*EXERCISE BRIEF*. Output each entry verbatim.

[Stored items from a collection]
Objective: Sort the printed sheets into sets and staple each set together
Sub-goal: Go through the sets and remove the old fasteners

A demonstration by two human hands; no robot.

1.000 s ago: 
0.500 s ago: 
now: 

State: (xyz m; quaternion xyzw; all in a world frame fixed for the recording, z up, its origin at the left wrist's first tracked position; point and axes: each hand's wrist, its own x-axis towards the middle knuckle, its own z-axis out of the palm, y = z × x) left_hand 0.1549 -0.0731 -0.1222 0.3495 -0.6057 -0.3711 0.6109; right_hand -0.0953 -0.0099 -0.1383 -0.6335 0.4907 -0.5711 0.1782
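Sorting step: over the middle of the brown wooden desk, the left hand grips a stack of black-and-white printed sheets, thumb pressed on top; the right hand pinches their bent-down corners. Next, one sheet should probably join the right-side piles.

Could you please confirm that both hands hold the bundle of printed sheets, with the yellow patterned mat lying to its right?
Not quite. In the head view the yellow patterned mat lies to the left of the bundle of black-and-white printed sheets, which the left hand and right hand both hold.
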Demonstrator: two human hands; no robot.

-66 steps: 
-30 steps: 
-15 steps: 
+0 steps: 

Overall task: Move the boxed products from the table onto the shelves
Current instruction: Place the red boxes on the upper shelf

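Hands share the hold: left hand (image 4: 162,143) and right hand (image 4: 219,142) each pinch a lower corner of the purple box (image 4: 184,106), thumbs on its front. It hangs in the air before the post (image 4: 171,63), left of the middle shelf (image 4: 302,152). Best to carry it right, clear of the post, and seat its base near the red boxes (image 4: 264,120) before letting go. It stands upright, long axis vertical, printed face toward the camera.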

*EXERCISE RESPONSE*.
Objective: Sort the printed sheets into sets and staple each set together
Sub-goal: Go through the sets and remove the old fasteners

A demonstration by two human hands; no robot.

1.000 s ago: 
0.500 s ago: 
now: 

State: (xyz m; quaternion xyzw; all in a world frame fixed for the recording, z up, its origin at the left wrist's first tracked position; point and axes: each hand's wrist, its own x-axis towards the middle knuckle, its own z-axis out of the palm, y = z × x) left_hand 0.1549 -0.0731 -0.1222 0.3495 -0.6057 -0.3711 0.6109; right_hand -0.0953 -0.0099 -0.1383 -0.6335 0.4907 -0.5711 0.1782
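Sorting step: over the middle of the brown wooden desk, the left hand grips a stack of black-and-white printed sheets, thumb pressed on top; the right hand pinches their bent-down corners. Next, one sheet should probably join the right-side piles.

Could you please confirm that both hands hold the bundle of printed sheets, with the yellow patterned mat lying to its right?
Not quite. In the head view the yellow patterned mat lies to the left of the bundle of black-and-white printed sheets, which the left hand and right hand both hold.
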Demonstrator: two human hands; no robot.

-66 steps: 
-30 steps: 
-15 steps: 
+0 steps: 

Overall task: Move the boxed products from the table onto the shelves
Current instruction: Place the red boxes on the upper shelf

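Hands share the hold: left hand (image 4: 162,143) and right hand (image 4: 219,142) each pinch a lower corner of the purple box (image 4: 184,106), thumbs on its front. It hangs in the air before the post (image 4: 171,63), left of the middle shelf (image 4: 302,152). Best to carry it right, clear of the post, and seat its base near the red boxes (image 4: 264,120) before letting go. It stands upright, long axis vertical, printed face toward the camera.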

Nothing else is required to complete this exercise.